# TASK STATEMENT
In the listing below, how many lines include "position"? Give the number and no other text.
----- SOURCE DATA
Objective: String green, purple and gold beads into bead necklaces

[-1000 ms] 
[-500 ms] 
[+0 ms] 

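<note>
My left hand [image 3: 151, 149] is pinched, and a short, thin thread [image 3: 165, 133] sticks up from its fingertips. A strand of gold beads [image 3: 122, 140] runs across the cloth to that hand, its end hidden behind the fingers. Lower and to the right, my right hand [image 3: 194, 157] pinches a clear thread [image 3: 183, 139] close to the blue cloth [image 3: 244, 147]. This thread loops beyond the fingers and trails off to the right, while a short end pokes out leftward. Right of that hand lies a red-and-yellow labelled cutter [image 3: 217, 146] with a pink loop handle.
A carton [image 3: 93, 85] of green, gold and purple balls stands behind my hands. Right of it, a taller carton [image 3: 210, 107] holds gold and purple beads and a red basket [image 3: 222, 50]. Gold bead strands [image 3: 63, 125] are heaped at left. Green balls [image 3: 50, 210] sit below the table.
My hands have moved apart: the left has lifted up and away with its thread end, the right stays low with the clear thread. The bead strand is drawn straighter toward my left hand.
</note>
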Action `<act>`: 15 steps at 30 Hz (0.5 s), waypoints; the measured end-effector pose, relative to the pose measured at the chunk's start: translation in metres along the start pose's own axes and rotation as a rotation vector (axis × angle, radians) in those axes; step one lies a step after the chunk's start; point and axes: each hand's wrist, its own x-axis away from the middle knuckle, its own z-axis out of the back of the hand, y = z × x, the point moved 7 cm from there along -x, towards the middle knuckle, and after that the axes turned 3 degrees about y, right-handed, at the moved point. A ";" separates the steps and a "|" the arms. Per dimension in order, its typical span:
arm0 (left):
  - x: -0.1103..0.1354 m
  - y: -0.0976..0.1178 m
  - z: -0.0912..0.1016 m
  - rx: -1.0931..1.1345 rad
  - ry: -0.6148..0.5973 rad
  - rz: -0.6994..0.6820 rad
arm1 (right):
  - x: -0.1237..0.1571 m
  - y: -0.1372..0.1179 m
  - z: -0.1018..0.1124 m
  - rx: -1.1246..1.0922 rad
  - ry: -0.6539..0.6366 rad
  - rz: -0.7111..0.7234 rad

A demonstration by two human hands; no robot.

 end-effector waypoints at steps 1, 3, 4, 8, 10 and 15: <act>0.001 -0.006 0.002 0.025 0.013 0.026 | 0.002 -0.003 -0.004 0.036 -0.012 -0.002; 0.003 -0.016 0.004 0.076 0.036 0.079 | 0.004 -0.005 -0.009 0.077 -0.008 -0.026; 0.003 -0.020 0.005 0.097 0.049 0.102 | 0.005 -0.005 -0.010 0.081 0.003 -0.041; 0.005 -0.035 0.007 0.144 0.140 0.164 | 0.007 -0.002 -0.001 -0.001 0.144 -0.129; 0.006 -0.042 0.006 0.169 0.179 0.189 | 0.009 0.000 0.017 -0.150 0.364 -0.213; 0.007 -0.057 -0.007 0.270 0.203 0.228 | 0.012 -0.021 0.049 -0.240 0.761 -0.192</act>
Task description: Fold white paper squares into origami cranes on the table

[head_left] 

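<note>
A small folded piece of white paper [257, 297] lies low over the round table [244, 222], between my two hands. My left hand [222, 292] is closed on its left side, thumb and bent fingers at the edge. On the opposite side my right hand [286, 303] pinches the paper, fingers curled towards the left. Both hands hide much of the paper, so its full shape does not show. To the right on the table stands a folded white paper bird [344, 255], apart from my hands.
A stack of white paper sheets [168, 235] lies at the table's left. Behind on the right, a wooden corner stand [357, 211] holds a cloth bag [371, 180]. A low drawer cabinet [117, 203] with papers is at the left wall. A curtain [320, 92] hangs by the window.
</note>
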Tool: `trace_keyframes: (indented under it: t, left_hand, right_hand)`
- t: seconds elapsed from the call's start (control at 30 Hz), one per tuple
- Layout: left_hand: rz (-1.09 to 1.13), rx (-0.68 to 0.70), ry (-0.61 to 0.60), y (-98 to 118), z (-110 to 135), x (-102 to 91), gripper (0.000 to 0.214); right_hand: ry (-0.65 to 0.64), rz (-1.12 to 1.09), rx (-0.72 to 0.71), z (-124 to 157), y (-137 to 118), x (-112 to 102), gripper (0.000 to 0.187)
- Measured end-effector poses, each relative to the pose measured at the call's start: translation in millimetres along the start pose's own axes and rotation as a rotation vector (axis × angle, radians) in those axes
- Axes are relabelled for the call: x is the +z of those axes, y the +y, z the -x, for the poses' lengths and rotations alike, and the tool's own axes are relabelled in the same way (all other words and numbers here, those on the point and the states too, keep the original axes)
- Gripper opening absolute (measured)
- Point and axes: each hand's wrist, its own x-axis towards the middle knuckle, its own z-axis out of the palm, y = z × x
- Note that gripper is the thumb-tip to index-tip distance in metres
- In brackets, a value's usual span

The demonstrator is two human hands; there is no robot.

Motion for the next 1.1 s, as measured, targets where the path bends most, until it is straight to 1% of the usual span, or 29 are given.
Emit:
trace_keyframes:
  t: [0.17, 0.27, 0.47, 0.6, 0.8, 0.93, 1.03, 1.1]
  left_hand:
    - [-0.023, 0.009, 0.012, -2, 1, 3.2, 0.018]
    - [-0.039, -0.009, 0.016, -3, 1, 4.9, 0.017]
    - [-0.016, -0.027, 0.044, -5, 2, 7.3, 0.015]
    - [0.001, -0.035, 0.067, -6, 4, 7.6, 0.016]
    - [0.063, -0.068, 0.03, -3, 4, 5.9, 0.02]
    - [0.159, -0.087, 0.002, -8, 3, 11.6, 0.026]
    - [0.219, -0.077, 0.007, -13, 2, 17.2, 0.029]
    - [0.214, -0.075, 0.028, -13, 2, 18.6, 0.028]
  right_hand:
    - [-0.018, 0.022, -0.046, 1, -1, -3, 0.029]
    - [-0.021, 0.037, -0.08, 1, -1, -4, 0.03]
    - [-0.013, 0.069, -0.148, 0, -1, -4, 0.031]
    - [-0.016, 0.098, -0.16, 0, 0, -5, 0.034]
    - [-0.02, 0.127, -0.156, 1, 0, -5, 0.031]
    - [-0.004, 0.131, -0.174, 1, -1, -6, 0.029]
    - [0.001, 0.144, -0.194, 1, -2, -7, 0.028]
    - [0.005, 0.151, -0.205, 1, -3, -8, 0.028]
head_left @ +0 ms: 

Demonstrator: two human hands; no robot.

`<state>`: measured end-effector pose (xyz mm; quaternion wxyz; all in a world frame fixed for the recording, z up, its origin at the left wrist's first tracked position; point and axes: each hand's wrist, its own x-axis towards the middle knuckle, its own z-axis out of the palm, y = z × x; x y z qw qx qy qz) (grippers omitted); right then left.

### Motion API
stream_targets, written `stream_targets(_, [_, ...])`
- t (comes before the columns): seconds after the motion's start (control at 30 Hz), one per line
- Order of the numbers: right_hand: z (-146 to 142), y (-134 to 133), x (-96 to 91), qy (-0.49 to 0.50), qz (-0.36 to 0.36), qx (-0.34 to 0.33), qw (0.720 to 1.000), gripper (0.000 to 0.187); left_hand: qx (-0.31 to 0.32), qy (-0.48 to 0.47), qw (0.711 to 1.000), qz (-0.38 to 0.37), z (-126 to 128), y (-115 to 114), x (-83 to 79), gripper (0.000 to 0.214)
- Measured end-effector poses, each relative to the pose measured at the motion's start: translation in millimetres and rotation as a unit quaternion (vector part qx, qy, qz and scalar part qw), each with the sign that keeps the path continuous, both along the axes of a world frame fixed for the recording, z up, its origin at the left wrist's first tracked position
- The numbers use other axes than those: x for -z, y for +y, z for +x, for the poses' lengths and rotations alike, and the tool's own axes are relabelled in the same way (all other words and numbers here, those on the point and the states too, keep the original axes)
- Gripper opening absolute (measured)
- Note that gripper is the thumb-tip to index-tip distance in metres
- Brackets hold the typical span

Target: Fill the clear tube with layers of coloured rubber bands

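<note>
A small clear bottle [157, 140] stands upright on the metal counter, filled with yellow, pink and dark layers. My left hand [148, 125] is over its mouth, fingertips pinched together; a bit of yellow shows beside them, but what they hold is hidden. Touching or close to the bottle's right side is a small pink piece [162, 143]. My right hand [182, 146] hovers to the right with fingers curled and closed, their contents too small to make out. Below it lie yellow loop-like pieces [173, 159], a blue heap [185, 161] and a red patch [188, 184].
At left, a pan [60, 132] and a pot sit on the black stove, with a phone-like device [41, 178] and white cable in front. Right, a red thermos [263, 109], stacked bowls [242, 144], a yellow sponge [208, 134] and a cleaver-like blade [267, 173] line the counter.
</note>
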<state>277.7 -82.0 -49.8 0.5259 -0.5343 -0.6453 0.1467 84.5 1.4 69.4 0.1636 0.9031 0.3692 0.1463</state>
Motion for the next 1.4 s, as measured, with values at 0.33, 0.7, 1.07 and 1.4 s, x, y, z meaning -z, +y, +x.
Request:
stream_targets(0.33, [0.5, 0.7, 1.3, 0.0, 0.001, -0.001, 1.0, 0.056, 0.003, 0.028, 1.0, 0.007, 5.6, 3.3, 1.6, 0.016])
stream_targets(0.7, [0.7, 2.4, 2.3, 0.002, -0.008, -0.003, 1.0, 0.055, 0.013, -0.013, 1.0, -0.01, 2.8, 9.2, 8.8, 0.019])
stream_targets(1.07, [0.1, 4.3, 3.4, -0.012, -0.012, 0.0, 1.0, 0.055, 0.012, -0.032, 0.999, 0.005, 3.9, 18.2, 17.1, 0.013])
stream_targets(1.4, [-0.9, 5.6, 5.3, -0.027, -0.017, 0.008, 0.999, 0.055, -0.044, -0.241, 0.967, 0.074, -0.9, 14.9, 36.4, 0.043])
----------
# FINAL ANSWER
2